The following is a transcription of the labels presented in this case:
Brown v. Board of Education, 1954:
The students and parents of Farmville’s Moton High School worked with the National Association for the Advancement of Colored People (NAACP) in suing the school board of Prince Edward County. The NAACP previously had sought to force school boards to make black schools equal to white ones, but in 1950 it had changed its strategy to try to overturn segregation as unconstitutional. It was involved in cases all over the country, not just in Virginia. The Supreme Court bundled four of the cases, including the Farmville case, together into Brown v. Board of Education of Topeka. Thurgood Marshall and other NAACP lawyers argued before the Court that segregation violated the “equal protection” clause of the Fourteenth Amendment to the U.S. constitution. Based on tests showing that black children preferred white dolls over black dolls, they also argued that mandatory segregation psychologically damaged children of color, making them internalize feelings of racial inferiority.

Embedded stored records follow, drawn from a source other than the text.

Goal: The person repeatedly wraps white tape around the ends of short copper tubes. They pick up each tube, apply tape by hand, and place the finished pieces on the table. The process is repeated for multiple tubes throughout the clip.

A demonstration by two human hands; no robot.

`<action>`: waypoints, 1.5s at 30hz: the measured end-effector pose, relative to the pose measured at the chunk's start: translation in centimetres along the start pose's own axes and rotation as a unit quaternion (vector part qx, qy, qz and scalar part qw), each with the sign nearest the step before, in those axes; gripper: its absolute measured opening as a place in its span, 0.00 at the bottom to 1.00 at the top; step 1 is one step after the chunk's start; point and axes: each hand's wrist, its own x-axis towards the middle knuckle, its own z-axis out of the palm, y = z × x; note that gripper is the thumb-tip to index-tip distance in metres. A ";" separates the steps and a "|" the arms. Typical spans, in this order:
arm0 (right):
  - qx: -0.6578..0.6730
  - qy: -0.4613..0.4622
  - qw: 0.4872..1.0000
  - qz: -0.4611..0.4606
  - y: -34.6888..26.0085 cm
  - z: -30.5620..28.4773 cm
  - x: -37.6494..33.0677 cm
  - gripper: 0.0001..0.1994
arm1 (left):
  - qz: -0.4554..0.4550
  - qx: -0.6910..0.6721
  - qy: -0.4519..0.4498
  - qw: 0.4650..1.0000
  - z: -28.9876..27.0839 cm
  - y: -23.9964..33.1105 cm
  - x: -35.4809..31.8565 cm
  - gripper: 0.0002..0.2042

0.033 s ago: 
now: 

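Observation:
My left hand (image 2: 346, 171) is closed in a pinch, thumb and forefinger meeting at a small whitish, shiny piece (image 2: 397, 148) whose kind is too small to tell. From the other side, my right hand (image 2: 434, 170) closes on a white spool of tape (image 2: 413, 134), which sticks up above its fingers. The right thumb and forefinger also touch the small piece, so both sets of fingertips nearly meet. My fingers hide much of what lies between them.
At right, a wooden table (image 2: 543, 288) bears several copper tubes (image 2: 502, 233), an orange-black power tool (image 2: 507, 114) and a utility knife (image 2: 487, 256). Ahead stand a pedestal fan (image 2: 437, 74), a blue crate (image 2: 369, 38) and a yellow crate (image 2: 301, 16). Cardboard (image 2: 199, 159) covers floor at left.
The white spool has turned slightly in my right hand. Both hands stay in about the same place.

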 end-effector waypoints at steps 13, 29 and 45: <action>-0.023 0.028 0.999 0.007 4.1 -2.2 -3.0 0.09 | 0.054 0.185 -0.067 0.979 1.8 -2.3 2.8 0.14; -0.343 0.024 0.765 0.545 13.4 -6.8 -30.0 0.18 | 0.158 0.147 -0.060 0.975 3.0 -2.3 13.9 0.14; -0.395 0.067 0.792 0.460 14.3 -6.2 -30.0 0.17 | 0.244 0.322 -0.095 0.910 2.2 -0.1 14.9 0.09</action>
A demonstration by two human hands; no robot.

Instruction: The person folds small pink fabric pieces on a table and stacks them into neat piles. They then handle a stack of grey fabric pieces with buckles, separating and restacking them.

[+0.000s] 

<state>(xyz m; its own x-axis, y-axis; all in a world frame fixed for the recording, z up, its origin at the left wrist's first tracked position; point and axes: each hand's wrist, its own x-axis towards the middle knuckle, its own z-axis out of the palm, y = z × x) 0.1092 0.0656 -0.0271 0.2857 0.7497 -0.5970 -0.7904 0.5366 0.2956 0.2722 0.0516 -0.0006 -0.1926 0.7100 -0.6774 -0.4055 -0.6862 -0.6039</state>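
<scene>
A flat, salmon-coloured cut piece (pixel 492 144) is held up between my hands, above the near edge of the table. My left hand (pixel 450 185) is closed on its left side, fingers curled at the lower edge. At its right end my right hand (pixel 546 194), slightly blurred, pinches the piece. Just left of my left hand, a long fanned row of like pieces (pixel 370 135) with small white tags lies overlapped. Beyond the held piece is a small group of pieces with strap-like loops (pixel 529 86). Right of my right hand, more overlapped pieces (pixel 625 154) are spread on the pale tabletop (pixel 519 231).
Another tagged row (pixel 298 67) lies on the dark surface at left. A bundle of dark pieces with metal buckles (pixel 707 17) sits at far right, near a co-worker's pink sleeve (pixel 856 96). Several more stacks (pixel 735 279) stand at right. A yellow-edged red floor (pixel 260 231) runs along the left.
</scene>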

On May 17, 1954, the Supreme Court ruled in the Brown case that “separate educational facilities are inherently unequal.” Chief Justice Earl Warren, pictured here speaking at William & Mary later that year, worked hard to get a unanimous decision and became the target of white Southerners’ worst venom. In May 1955, in Brown II, the Supreme Court ordered that desegregation proceed “with all deliberate speed” but left supervision of the task to federal district courts.

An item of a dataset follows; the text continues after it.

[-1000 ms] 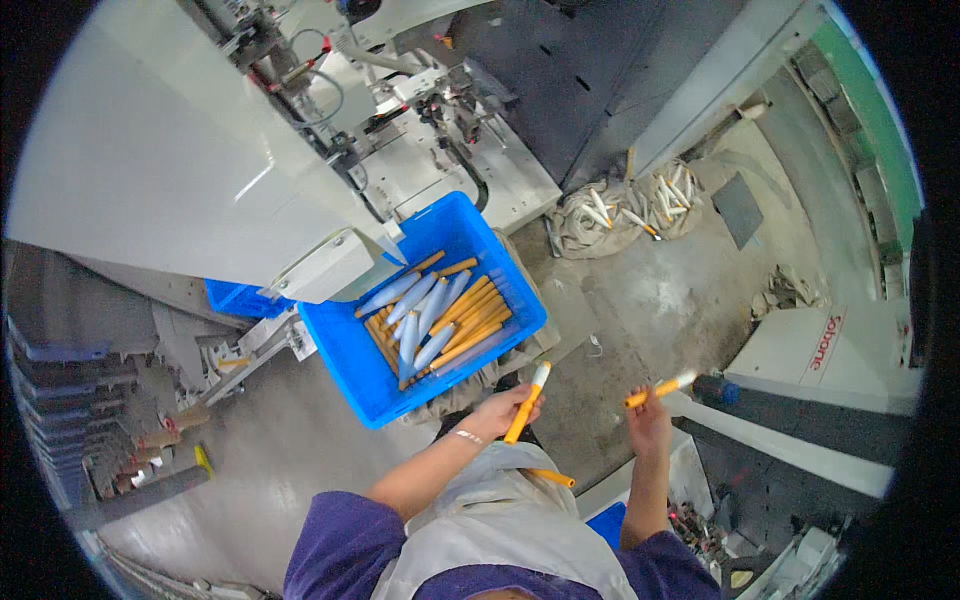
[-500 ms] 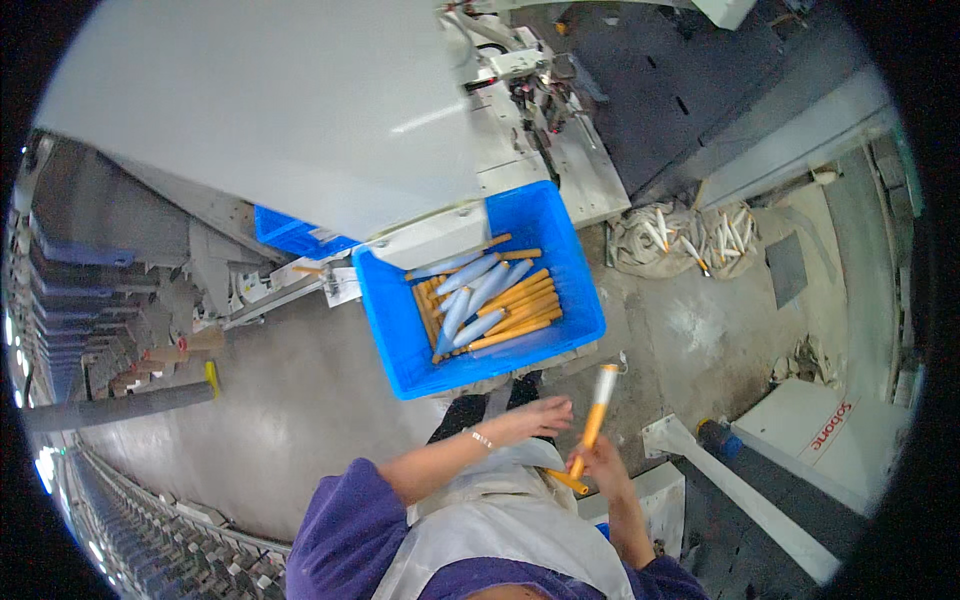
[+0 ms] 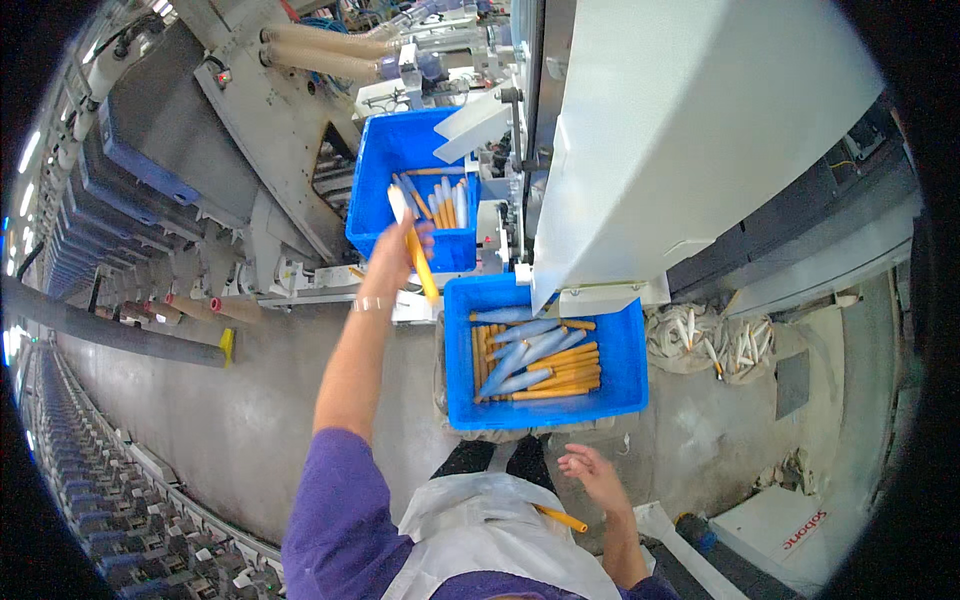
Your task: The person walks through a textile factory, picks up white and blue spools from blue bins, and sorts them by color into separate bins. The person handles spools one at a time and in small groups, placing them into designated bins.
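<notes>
My left hand is stretched forward, closed around an orange yarn bobbin with white yarn at its upper end. It hangs over the near edge of the far blue bin, where several bobbins lie, some wound in pale yarn. The nearer blue bin stands before my legs, holding bare orange bobbins and others wound in pale blue-white yarn. My right hand is held near my apron with its fingers apart and nothing in them. An orange tube sticks out of the apron.
A large white machine panel overhangs the nearer bin on the right. Cloth sacks with white-wound bobbins lie on the floor to the right. Rows of spindles run along the left, and a grey bar with a yellow end juts out there.
The bobbin has passed from my right hand to my left, which has reached forward and left to the far bin. My right hand has opened. The view has shifted left.
</notes>
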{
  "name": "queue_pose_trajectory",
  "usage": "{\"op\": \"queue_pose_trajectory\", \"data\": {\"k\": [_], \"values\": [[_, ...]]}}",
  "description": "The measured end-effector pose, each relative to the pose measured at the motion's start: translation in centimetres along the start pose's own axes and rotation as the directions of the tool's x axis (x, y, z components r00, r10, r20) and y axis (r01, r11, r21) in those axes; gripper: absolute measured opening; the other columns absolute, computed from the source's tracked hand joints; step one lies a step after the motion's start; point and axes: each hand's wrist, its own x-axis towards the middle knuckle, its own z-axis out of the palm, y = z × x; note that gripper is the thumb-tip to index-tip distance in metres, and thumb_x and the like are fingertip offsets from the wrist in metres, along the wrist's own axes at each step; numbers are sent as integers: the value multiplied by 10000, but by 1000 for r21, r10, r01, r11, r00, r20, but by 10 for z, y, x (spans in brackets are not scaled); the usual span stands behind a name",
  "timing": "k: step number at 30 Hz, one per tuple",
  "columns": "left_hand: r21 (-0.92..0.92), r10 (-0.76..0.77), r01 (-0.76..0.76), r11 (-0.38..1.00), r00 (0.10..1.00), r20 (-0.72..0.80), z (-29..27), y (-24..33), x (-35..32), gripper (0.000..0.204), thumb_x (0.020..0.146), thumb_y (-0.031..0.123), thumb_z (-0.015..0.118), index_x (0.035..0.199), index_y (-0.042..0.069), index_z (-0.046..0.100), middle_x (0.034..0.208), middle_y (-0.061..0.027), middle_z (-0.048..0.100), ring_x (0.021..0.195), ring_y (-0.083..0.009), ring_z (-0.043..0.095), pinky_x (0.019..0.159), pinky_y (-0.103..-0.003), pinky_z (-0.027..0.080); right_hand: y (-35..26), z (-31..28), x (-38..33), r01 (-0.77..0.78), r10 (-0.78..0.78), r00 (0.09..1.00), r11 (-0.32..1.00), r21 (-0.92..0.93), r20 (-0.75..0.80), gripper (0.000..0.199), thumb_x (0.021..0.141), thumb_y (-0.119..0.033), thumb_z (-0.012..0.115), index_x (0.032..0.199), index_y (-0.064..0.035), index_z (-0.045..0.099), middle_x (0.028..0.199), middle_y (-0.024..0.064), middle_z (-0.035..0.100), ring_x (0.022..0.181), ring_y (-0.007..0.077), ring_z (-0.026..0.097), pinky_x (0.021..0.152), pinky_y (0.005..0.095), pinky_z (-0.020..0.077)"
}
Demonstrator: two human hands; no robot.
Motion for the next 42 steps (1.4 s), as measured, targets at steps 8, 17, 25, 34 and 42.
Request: {"op": "queue_pose_trajectory", "data": {"k": [8,17,25,34,42], "values": [[828,373,-327,455,915,156,-31,-71,26,377,903,179,598,1248,27,573,1235,-115,594,1136,-189,553,937,-324,443,16,-4,27,82,-90,991,993,-83,-100,390,968,-297,517,1229,-9,539,1013,88,648,894,160,613,813,305,502],[881,-379,-195,431,847,372,43,-211,-83,192,877,114,601,1025,16,673,1005,-122,695,907,-215,668,815,-330,516,65,-88,219,95,-16,919,979,182,-395,221,877,-201,599,859,19,617,735,66,629,707,142,600,640,317,498],[992,-295,-22,-122,955,-15,10,-380,9,488,744,198,704,1191,64,561,1056,-233,647,954,-389,632,821,-470,503,84,-86,324,-360,502,784,847,391,-365,251,844,-223,620,959,-5,574,858,93,588,817,178,579,713,348,486],[1000,-167,-26,-8,986,24,75,-375,3,635,783,231,650,1345,67,402,1173,-314,563,1050,-471,557,910,-475,460,98,9,358,-614,693,518,709,346,-501,407,826,-282,634,1115,-23,511,1045,139,543,959,235,555,812,375,470],[929,-224,-320,-185,934,277,117,-418,73,431,791,260,614,1204,138,597,1271,-228,523,1247,-387,432,1058,-500,309,83,22,368,-526,679,414,722,450,-606,565,811,-335,646,1253,-40,455,1211,181,502,1086,286,534,901,400,455]]}}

The photograph of Moton High’s Class of 1956 visibly demonstrates that desegregation did not happen overnight. The school was just as segregated in 1956 as the schools attended by class sponsor Mabel Ragsdale Watson and her sister Laura Ragsdale when they were school girls in Roanoke decades earlier, as seen in Laura’s photo album.
The Gray Commission, 1954-1955:
The Brown decision stunned Virginia’s leaders. At first, they seemed willing to accept the Court’s ruling, but angry newspaper editors and white voters called for resistance. Governor Thomas Stanley then appointed a commission, chaired by State Senator Garland Gray and consisting entirely of white legislators, to determine how to respond. In November 1955, the Gray Commission issued recommendations designed to delay desegregation but allow localities to decide if they would desegregate quickly or not. Among other proposals, the Gray plan recommended giving tuition vouchers so parents could send their children to segregated private schools. The assembly quickly adopted the Gray Commission report in principle. Since the state constitution did not allow public money to be used for private schools, it needed to be amended for tuition vouchers to be possible. A referendum on January 9, 1956 overwhelmingly approved calling a constitutional convention which did just that.

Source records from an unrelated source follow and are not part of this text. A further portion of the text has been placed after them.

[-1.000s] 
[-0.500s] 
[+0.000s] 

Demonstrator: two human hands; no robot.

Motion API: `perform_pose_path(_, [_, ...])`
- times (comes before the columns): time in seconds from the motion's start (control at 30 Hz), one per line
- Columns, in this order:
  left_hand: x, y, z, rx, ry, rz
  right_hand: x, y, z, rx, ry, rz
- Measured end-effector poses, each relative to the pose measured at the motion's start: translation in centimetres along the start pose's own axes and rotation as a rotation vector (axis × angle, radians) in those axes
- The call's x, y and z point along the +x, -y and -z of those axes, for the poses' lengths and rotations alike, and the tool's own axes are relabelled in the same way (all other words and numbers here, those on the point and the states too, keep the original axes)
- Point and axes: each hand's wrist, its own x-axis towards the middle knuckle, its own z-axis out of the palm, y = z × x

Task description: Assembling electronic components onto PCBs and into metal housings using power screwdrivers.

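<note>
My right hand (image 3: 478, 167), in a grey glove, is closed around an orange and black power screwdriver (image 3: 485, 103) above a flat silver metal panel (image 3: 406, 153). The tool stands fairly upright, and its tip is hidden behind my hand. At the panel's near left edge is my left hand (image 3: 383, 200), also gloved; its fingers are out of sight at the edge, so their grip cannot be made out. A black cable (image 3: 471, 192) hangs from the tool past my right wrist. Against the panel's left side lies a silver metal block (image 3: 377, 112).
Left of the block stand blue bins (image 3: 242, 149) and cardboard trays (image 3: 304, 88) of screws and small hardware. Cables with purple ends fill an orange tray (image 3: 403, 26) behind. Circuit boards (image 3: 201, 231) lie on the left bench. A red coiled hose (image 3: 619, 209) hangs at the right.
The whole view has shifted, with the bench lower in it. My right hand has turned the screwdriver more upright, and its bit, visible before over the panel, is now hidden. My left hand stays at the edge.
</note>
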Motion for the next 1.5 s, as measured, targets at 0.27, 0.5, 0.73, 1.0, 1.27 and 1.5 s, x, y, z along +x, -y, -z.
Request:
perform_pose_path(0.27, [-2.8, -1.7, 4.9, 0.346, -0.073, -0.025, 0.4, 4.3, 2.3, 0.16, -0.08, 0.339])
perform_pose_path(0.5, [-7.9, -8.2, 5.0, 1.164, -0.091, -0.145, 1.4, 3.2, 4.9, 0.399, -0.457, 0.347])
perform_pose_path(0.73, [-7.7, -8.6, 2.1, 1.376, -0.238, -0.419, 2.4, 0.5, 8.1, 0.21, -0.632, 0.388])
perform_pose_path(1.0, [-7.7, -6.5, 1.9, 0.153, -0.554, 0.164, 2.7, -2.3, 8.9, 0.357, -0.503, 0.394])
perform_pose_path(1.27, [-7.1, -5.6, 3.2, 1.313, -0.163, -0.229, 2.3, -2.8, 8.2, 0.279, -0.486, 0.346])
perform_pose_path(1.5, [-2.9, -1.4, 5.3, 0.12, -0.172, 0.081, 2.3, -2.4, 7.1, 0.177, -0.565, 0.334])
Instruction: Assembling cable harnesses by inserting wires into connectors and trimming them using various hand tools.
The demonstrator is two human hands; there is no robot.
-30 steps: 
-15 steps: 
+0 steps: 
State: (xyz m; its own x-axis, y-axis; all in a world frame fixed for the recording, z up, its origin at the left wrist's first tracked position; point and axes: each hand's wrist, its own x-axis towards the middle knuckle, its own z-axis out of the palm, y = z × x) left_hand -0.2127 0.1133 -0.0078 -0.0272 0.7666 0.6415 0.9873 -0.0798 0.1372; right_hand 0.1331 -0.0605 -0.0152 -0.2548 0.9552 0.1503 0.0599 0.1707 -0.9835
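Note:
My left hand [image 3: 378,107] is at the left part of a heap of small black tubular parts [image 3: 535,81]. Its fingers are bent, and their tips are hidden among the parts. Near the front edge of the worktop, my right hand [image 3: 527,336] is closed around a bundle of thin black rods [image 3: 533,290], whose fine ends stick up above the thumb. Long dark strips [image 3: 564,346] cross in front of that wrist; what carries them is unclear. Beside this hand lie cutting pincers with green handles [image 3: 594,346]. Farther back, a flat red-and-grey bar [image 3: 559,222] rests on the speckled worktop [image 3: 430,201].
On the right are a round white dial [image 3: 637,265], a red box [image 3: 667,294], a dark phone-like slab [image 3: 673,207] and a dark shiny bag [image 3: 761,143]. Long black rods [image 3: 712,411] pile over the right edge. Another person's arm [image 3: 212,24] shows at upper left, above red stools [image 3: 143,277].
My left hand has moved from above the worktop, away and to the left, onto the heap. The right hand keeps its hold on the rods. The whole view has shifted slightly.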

Massive Resistance, 1956-1957:
In response to Brown II, the Arlington County School Board announced in late 1955 that it would gradually integrate. The NAACP helped parents and students file lawsuits to force integration elsewhere in Virginia. Ardent segregationists, fearing that integration anywhere
could lead to integration everywhere, demanded stronger resistance to Brown. Nowhere was resistance greater than among the white population of Southside, the most heavily black region in Virginia. Southside was the heart of the Byrd Organization, the Democratic machine that had run the state since the 1920s under the leadership of U.S. Senator Harry F. Byrd, pictured here with Republican State Senator Ted Dalton. In February 1956, Byrd proposed a program of “massive resistance” to school integration. Byrd supported the Virginia assembly’s resolution of “interposition” that declared the Brown decision unconstitutional and unenforceable, although this had no actual legal effect. More importantly, in September 1956, the assembly passed a program of massive resistance laws, known as the Stanley Plan after the governor. The plan denied state aid to any locality that allowed desegregation of even one school, authorized the governor to close any school that federal courts ordered integrated, and provided tuition grants to help white parents send their children to segregated private schools if their local public school closed.
School Closings, 1959:
The Stanley Plan met with immediate challenges in federal courts, with cases pending through 1957 and into 1958. As the school year began in the fall of 1958, federal judges ordered previously all-white schools in Warren County, Charlottesville, and Norfolk to integrate. Governor J. Lindsay Almond, Jr. shut the schools down rather than allowing them to integrate. In November, Norfolk voters voted against petitioning the governor to reopen the city schools, even though the closing affected 10,000 white students and seventeen black students. On January 19, 1959, the state supreme court ruled that the closings violated the state constitution’s provision requiring there to be public schools and the federal district court ruled that the closings violated the Fourteenth Amendment’s equal protection clause. The courts ordered that the schools be reopened.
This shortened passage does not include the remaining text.